Ma la crescita dell’Italia meridionale – ed è la seconda considerazione – è avvenuta grazie anche allo sforzo massiccio compiuto dal Governo, con la collaborazione delle Regioni, per recuperare nell’ultimo biennio i ritardi nell’utilizzo dei fondi della Ue non ancora spesi o impegnati della vecchia programmazione 2007-2013. Hanno dunque avuto ragione Graziano Delrio prima e Claudio de Vincenti dopo – alla guida come Sottosegretari alla Presidenza del Consiglio della cabina di regia a Palazzo Chigi per l’utilizzo delle risorse europee – a spingere sull’acceleratore e a stressare (costruttivamente) tutte le Amministrazioni centrali e locali che non avevano ancora impegnato o speso i fondi ad esse assegnati. Segno questo che quando per l’impiego di quei finanziamenti si lavora con impegno e con tempi serrati i risultati non mancano, anche se poi non bisognerebbe ridursi all’ultimo anno per impiegarli, quando, al contrario, il loro utilizzo effettivo dovrebbe dispiegarsi con regolarità lungo l’intero ciclo di programmazione.

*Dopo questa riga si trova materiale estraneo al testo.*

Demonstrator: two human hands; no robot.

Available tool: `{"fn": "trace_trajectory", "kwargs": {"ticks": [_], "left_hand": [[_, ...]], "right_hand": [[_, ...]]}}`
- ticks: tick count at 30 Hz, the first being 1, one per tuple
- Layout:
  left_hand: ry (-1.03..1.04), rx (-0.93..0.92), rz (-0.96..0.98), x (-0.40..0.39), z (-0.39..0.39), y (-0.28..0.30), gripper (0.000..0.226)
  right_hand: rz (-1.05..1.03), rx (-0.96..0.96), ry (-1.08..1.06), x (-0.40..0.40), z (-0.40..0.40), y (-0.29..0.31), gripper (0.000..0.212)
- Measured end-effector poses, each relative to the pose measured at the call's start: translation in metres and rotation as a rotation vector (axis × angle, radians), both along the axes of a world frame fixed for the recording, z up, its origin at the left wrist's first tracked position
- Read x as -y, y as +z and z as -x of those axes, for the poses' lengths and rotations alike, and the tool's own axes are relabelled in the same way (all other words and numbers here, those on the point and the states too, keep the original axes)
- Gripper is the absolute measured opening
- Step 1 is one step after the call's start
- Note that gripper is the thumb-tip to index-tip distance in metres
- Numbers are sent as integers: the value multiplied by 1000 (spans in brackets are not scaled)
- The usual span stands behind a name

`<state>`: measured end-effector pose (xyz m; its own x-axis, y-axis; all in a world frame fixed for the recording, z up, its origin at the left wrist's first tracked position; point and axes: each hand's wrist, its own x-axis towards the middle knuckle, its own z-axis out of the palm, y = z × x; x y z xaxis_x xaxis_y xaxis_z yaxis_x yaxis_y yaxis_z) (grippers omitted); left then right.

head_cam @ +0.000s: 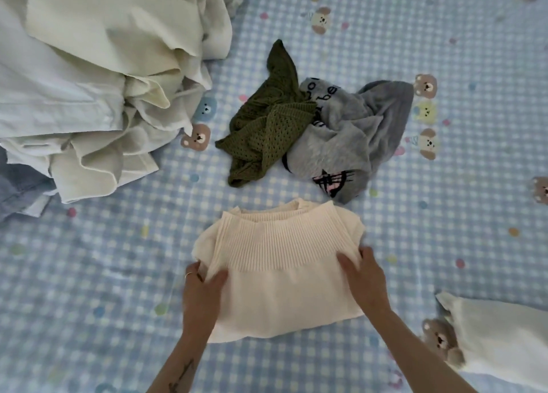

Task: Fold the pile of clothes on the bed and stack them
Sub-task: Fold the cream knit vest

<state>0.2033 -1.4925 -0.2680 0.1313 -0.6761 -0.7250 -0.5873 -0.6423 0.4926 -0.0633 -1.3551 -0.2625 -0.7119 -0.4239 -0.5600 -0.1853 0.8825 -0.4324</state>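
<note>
Cream ribbed knit top lies flat on the bed near the person, ribbed band folded over its upper half, plain lower part toward the person. Left hand is at the top's left edge, thumb over the fabric and fingers curled under a fold, so it pinches the cloth; a thin ring shows on one finger. Right hand is at the right edge of the ribbed band, fingers curled round the cloth edge, thumb lying on top; grip looks narrow, holding fabric only. Both forearms come in from the bottom, a dark mark on the left one. Just beyond the top, apart from it, an olive green open-knit garment lies crumpled, touching and partly overlapping a grey garment with dark lettering and a black and pink print near its lower edge. Far left, a big heap of cream and white bedding or clothes, unfolded, with a bit of blue cloth under its near left corner. Lower right, a white garment lies flat, well apart from the top. All on a blue and white checked sheet printed with bears and coloured dots.
</note>
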Motion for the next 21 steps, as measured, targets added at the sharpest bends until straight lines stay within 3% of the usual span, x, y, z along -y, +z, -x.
{"fn": "trace_trajectory", "kwargs": {"ticks": [3,8,12,16,21], "left_hand": [[-82,20,115,-4,12,20,44],[-237,-48,209,-39,71,73,39],[-354,-185,129,-108,160,104,44],[-378,-317,20,-182,250,109,40],[-510,-203,32,-240,312,84,51]], "right_hand": [[99,27,-32,-3,7,17,26],[168,-53,-97,-63,49,78,20],[79,-180,-177,-163,121,130,16],[-52,-289,-276,-263,197,147,12],[-217,-319,-248,-334,261,117,21]]}}
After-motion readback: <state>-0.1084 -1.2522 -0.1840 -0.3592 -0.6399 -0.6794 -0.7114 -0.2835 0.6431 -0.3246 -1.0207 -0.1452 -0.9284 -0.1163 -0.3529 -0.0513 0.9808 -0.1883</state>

Il Mezzogiorno, dunque, non è condannato affatto al sottosviluppo permanente, ma deve puntare in primo luogo a valorizzare sino in fondo le grandi risorse naturali, tecnologiche, scientifiche e finanziarie di cui già dispone, capaci se ben gestite e amministrate, di assicuragli una crescita sostenuta e di ridurne il divario con il Centro Nord.